Никто даже и не удивился чрезвычайно быстро прибывшей бригаде, никто ни разу не возразил, когда, всех растолкав, они поспешно погрузили меня на свои носилки, а кто-то из товарищей даже оказал содействие, придержав мою брыкающуюся ногу. Один из фельдшеров напомнил мне лицом охранника на входе в Айсберг.
Постаравшись из последних сил хоть как-то обуздать свой пароксизм, я отчаянно стал сопротивляться моей транспортировке, но мое барахтанье было тут же усмирено фиксирующим ремнем. Никто из присутствующих не сомневался в том, что мне хотят помочь.
– Разо… кхм, разойдитесь, – распорядился ублюдок, провернувший план моего захвата, – ему нужна помощь.
Меня затащили в машину и повезли. Буквально на втором повороте я услышал пронесшийся мимо звук сирены другой бригады скорой помощи.
– Уф, еще бы немного, и не успели, – послышался облегченный баритон водителя, – пришлось бы объясняться.
– Да, – протянул сидящий рядом с ним, – оперативненько, однако. Надеюсь, не поднимут шумиху о нашем преждевременном прибытии.
– Исключено, – отрезал провокатор моего приступа, – наши вот-вот придут и все уладят, наши, кхм-кхм… придут, кхм, и все… Исключено. С внутренней стороны уладят. С внутренней. Главное, чтобы на публике не возникло недоразумений, главное. Но, кажется, все обошлось, кхм…
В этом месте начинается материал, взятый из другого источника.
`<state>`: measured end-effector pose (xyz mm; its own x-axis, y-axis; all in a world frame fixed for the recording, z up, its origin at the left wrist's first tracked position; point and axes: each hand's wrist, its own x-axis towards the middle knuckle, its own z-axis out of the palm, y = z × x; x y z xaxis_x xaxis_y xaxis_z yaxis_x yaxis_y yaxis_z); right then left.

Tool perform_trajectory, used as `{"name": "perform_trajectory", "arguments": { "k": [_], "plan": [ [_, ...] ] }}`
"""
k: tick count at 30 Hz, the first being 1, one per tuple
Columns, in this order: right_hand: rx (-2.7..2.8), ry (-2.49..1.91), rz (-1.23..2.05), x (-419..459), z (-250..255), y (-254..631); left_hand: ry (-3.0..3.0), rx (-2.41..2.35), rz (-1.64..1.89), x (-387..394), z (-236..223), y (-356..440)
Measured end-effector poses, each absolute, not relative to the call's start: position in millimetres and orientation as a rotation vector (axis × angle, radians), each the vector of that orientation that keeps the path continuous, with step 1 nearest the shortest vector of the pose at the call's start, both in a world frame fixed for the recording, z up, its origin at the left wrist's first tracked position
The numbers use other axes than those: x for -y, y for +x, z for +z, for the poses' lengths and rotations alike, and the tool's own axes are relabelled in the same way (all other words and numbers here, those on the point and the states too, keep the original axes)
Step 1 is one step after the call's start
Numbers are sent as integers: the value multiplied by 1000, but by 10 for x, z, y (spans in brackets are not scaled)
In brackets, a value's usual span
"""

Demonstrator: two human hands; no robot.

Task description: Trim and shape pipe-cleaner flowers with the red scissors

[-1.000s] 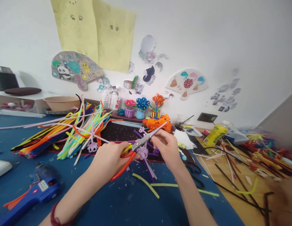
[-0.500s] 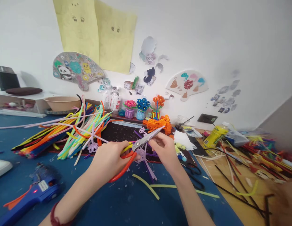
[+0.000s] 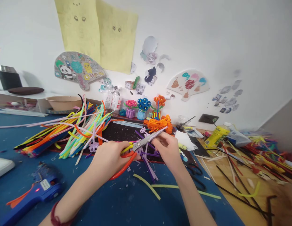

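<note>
My left hand [image 3: 105,160] is closed around the scissors [image 3: 145,142], which have orange-red handles. Yellow shows between its fingers near the pivot. The grey blades look nearly together and point up to the right. My right hand [image 3: 169,151] is pinched beside the blade tips; whatever lies between its fingertips is too small to make out. Beneath the blades, partly hidden by my hands, lie purple and lilac pipe cleaners [image 3: 149,166]. A lilac looped pipe-cleaner flower [image 3: 93,146] rests left of my left hand. Yellow-green pipe-cleaner pieces [image 3: 148,187] lie in front.
A blue glue gun [image 3: 43,190] with a lit red light lies at the left. Behind it is a big bundle of coloured pipe cleaners [image 3: 66,131]. Potted pipe-cleaner flowers [image 3: 143,108] stand by the wall. Black-handled scissors [image 3: 195,175] and a yellow bottle [image 3: 217,135] are at the right.
The view shifts slightly. My left hand keeps its grip on the scissors, and my right fingers shift a little beside the blade tips. Nothing on the table has visibly moved.
</note>
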<state>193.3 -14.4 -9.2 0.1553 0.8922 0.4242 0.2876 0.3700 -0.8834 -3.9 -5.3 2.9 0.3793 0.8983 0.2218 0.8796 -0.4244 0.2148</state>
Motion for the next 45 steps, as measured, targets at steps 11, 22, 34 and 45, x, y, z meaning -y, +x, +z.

Меня продолжало трясти. Я прикладывал титанические усилия, чтобы противостоять тетаническим судорогам тела. Машину скорой то и дело точно так же потряхивало.
– Эй, – рявкнул дипломат, – ак…ак!.. Аккуратнее! Не картошку же везешь!
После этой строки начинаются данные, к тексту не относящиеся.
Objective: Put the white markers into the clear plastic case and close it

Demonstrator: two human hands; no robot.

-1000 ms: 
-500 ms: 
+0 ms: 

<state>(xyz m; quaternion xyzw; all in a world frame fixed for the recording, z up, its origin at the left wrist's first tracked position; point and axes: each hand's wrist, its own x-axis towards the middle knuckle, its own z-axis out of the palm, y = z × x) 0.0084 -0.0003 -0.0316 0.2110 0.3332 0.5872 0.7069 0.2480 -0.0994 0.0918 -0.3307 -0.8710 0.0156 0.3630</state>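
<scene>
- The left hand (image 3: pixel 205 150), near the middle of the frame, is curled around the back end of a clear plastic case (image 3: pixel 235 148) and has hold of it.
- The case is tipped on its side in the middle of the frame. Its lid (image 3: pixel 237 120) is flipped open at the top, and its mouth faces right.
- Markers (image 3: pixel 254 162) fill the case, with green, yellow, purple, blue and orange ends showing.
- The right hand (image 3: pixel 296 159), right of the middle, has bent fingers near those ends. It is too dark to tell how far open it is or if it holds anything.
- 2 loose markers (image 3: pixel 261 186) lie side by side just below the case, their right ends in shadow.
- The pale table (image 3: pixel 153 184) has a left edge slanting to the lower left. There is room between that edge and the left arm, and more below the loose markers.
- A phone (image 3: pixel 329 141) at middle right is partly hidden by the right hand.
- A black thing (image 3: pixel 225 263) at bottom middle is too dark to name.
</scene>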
– Я аккуратно еду, – огрызнулся в ответ водитель, – это с трансмиссией что-то не в порядке. Не могли поновее машину напрокат взять?
– Эта из новых, – возразил дипломат, задумчиво разглядывая меня. Внезапно над его головой, в тон моей судороге, резко и со сдавленным скрежетом просела крыша.
– Быстро вколите ему диазепам… зепам! – взревел он напарникам, – надо купировать приступ, иначе он нам все тут разнесет!
Я ощутил холодное и грубое прикосновение к сгибу руки, и буря сейсмического волнения стала тихнуть и извиняющимся эхом растворяться, пока магнитуда моего телотрясения не упала до нуля. Мышцы обмякли, зрачки расфокусировались. Я рухнул во тьму, в загребущие объятия медикаметозной комы.
Глава 13. Личное пространство
Очнувшись, я продолжал держать глаза закрытыми. Частоту дыхания старался не менять. Ни рука, ни нога, буквально ни один волос на голове моей не шевельнулся, но, в то же время, я уже вовсю ощупывал площадь комнаты, брал на заметку контуры и приблизительный вес наполняющих её предметов, заглядывал под респираторные маски присутствующих мужчин и под подол халата находящихся здесь женщин. Взвесив на одной стороне весов мою физическую силу, а на другой – коэффициент массы, прочности и гибкости всех компонентов, лежащих в основе операционного стола, на котором лежал, вместе со скоростью реагирования хирургов и предположительной величиной их противоборствующих мне, в случае чего, усилий, я пришел к выводу, что обречен.